* Problem statement
Repeat what the lines below say, word for word, and skip every image.

* Data provided
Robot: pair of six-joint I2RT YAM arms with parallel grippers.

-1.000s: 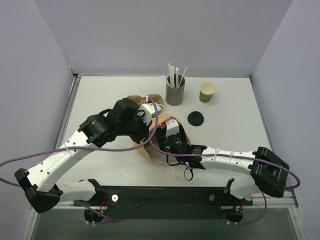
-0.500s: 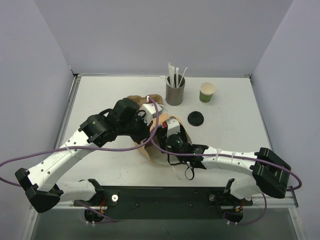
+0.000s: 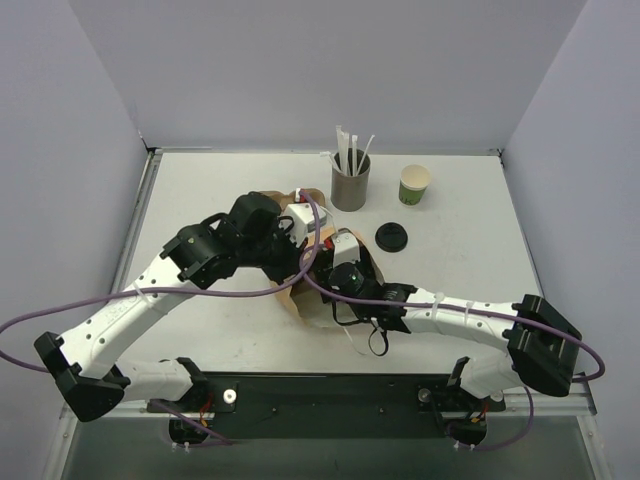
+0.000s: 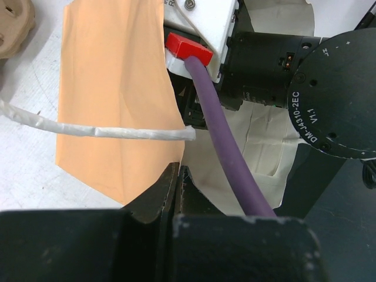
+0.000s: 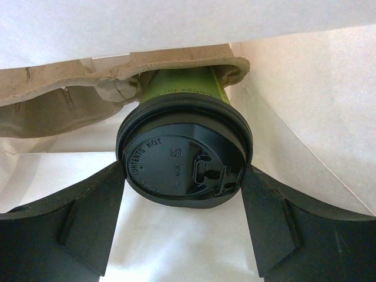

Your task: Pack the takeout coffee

* Solution for this task
Robot: pair of six-joint I2RT YAM arms with parallel grippers.

-1.000s: 
-0.500s: 
+0.000s: 
+0.000s: 
+0.000s: 

Your task: Pack the takeout coffee

The answer to this exercise has been written out completely.